WORK INSTRUCTIONS
Return every record in full. Match each one exactly.
-- DATA TO USE follows --
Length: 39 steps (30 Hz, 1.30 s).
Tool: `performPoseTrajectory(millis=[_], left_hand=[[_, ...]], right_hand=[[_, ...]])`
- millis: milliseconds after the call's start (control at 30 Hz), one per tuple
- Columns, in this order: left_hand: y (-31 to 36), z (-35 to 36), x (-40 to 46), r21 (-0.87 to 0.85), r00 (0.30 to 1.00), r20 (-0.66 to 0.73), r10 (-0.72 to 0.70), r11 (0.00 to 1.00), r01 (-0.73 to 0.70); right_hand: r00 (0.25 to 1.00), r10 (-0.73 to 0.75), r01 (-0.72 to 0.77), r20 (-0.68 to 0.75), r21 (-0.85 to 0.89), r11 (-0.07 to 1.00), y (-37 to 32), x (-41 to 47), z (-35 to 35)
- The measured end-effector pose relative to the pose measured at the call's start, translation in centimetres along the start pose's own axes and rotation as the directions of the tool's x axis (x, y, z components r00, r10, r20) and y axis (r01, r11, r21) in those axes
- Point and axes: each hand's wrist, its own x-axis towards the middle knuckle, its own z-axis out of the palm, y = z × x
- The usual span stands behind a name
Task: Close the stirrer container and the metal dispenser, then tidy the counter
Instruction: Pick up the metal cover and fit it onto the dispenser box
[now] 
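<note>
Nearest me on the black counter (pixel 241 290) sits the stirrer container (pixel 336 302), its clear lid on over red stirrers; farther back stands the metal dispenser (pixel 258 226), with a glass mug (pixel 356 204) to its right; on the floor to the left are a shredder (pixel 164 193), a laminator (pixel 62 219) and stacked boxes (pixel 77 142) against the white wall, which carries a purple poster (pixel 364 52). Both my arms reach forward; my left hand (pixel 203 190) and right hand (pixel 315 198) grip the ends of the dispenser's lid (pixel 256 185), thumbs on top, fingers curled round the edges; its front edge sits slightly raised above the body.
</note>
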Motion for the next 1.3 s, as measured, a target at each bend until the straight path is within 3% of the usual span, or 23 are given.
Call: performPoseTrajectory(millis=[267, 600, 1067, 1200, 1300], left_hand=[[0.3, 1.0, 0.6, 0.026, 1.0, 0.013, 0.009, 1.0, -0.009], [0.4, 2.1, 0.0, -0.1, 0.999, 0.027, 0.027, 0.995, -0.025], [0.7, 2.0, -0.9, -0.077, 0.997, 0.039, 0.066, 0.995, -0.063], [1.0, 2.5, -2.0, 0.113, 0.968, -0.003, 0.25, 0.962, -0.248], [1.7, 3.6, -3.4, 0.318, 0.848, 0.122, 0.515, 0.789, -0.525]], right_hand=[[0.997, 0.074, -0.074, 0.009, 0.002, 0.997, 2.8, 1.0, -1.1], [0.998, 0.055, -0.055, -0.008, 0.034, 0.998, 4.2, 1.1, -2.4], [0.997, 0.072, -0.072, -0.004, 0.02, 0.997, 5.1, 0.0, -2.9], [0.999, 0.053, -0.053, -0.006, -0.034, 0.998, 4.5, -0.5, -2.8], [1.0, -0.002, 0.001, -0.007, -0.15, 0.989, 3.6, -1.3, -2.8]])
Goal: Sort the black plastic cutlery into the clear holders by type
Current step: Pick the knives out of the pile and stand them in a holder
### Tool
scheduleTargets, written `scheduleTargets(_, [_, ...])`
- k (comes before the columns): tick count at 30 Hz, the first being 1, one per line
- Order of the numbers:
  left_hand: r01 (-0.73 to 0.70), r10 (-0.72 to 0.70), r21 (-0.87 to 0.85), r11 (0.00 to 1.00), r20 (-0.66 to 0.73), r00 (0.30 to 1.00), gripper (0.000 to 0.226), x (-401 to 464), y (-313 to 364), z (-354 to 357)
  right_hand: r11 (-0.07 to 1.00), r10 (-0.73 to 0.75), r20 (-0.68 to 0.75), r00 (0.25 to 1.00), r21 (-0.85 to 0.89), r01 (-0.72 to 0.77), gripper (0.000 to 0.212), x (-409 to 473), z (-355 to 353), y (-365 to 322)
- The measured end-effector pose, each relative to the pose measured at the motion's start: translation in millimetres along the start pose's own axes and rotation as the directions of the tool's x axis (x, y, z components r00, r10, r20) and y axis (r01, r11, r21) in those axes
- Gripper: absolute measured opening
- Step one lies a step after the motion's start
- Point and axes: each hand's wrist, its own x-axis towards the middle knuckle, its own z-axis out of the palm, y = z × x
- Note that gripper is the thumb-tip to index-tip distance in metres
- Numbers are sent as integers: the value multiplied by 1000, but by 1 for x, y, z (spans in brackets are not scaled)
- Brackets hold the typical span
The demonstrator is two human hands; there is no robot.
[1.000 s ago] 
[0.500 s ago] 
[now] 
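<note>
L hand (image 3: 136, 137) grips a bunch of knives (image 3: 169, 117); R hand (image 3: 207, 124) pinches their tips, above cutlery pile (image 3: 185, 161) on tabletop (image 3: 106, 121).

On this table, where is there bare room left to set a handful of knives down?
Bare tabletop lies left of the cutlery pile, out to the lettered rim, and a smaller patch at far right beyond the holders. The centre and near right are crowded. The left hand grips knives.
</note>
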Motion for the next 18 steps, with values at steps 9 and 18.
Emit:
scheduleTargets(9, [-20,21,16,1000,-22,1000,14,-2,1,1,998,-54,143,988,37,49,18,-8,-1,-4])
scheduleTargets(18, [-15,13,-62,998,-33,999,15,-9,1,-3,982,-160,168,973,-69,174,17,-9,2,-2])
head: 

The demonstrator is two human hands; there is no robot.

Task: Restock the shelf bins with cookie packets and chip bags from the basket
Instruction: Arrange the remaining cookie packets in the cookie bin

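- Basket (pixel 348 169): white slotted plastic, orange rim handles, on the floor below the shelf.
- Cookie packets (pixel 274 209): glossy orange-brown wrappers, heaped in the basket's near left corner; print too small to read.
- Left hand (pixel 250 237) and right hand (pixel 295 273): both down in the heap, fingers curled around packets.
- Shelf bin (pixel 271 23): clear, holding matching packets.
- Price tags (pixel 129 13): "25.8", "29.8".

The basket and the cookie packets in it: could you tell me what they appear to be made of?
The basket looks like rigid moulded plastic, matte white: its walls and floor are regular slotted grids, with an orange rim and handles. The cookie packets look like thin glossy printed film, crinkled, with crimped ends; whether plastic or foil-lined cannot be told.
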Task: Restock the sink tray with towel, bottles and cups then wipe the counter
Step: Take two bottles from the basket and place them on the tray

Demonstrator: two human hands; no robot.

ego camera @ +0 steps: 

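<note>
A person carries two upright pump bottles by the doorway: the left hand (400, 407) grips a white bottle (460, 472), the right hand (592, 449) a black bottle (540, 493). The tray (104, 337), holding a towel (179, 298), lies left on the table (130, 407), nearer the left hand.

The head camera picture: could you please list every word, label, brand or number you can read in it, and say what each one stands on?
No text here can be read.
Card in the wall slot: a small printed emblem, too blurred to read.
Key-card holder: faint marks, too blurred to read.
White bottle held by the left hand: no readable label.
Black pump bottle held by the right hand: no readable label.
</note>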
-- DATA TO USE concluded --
SOLUTION
Length: 39 steps (30 Hz, 1.30 s).
Tool: `performPoseTrajectory(millis=[_], left_hand=[[_, ...]], right_hand=[[_, ...]])`
- millis: milliseconds after the call's start (control at 30 Hz), one per tuple
- Columns, in this order: left_hand: y (-31 to 36), z (-35 to 36), x (-40 to 46), r21 (-0.87 to 0.85), r00 (0.30 to 1.00), r20 (-0.66 to 0.73), r10 (-0.72 to 0.70), r11 (0.00 to 1.00), r01 (-0.73 to 0.70); right_hand: r00 (0.25 to 1.00), r10 (-0.73 to 0.75), r01 (-0.72 to 0.77), r20 (-0.68 to 0.75), r21 (-0.85 to 0.89), r11 (-0.07 to 1.00), y (-37 to 32), x (-41 to 47), z (-35 to 35)
- The measured end-effector pose relative to the pose measured at the call's start, translation in centimetres along the start pose's own axes and rotation as the directions of the tool's x axis (x, y, z components r00, r10, r20) and y axis (r01, r11, r21) in those axes
- Point and axes: each hand's wrist, its own x-axis towards the middle knuckle, its own z-axis out of the palm, y = z × x
- The usual span stands behind a name
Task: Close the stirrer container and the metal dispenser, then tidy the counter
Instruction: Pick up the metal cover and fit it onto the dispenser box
[now] 
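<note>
Nearest me on the black counter (pixel 241 290) sits the stirrer container (pixel 336 302), its clear lid on over red stirrers; farther back stands the metal dispenser (pixel 258 226), with a glass mug (pixel 356 204) to its right; on the floor to the left are a shredder (pixel 164 193), a laminator (pixel 62 219) and stacked boxes (pixel 77 142) against the white wall, which carries a purple poster (pixel 364 52). Both my arms reach forward; my left hand (pixel 203 190) and right hand (pixel 315 198) grip the ends of the dispenser's lid (pixel 256 185), thumbs on top, fingers curled round the edges; its front edge sits slightly raised above the body.
</note>
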Motion for the next 1.3 s, as measured, a target at each bend until the straight path is within 3% of the usual span, or 23 are given.
Call: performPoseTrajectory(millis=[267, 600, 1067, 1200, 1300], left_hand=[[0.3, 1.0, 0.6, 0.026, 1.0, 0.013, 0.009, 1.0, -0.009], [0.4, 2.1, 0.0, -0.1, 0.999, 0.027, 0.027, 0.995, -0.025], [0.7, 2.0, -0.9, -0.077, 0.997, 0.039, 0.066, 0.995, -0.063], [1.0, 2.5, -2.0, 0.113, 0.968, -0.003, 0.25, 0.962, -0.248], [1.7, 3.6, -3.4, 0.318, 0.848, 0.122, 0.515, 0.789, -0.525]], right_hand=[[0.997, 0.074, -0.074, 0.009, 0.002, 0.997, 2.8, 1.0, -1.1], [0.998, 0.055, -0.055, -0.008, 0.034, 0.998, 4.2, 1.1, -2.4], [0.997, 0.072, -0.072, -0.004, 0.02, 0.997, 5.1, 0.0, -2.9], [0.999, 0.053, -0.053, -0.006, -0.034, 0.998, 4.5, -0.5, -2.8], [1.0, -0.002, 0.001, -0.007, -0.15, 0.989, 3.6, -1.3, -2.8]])
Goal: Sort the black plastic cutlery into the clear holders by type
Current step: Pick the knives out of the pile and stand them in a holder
### Tool
scheduleTargets, written `scheduleTargets(_, [_, ...])`
- k (comes before the columns): tick count at 30 Hz, the first being 1, one per line
- Order of the numbers:
  left_hand: r01 (-0.73 to 0.70), r10 (-0.72 to 0.70), r21 (-0.87 to 0.85), r11 (0.00 to 1.00), r20 (-0.66 to 0.73), r00 (0.30 to 1.00), gripper (0.000 to 0.226), x (-401 to 464), y (-313 to 364), z (-354 to 357)
  right_hand: r11 (-0.07 to 1.00), r10 (-0.73 to 0.75), r20 (-0.68 to 0.75), r00 (0.25 to 1.00), r21 (-0.85 to 0.89), r01 (-0.72 to 0.77), gripper (0.000 to 0.212), x (-409 to 473), z (-355 to 353), y (-365 to 322)
- The measured end-effector pose, each relative to the pose measured at the motion's start: translation in millimetres along the start pose's own axes and rotation as the directions of the tool's x axis (x, y, z components r00, r10, r20) and y axis (r01, r11, r21) in those axes
- Gripper: absolute measured opening
- Step one lies a step after the motion's start
- Point and axes: each hand's wrist, its own x-axis towards the middle knuckle, its own z-axis out of the palm, y = z × x
- Note that gripper is the thumb-tip to index-tip distance in metres
- Numbers are sent as integers: the value multiplied by 1000, but by 1 for x, y, z (spans in brackets are not scaled)
- Brackets hold the typical span
The demonstrator is two human hands; there is no robot.
[1.000 s ago] 
[0.500 s ago] 
[now] 
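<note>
L hand (image 3: 136, 137) grips a bunch of knives (image 3: 169, 117); R hand (image 3: 207, 124) pinches their tips, above cutlery pile (image 3: 185, 161) on tabletop (image 3: 106, 121).

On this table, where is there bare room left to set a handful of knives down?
Bare tabletop lies left of the cutlery pile, out to the lettered rim, and a smaller patch at far right beyond the holders. The centre and near right are crowded. The left hand grips knives.
</note>
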Motion for the next 18 steps, with values at steps 9 and 18.
Emit:
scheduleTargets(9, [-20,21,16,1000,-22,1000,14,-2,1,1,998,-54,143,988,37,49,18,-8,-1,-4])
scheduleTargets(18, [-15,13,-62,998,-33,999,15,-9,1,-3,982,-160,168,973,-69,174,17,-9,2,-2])
head: 

The demonstrator is two human hands; there is no robot.

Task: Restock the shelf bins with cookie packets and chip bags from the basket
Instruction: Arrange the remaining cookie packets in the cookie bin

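- Basket (pixel 348 169): white slotted plastic, orange rim handles, on the floor below the shelf.
- Cookie packets (pixel 274 209): glossy orange-brown wrappers, heaped in the basket's near left corner; print too small to read.
- Left hand (pixel 250 237) and right hand (pixel 295 273): both down in the heap, fingers curled around packets.
- Shelf bin (pixel 271 23): clear, holding matching packets.
- Price tags (pixel 129 13): "25.8", "29.8".

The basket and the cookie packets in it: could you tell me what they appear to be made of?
The basket looks like rigid moulded plastic, matte white: its walls and floor are regular slotted grids, with an orange rim and handles. The cookie packets look like thin glossy printed film, crinkled, with crimped ends; whether plastic or foil-lined cannot be told.
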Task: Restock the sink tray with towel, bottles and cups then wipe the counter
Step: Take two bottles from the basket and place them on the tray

Demonstrator: two human hands; no robot.

ego camera @ +0 steps: 

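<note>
A person carries two upright pump bottles by the doorway: the left hand (400, 407) grips a white bottle (460, 472), the right hand (592, 449) a black bottle (540, 493). The tray (104, 337), holding a towel (179, 298), lies left on the table (130, 407), nearer the left hand.

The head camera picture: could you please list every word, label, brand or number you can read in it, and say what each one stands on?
No text here can be read.
Card in the wall slot: a small printed emblem, too blurred to read.
Key-card holder: faint marks, too blurred to read.
White bottle held by the left hand: no readable label.
Black pump bottle held by the right hand: no readable label.
</note>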

Nothing further is required for this exercise.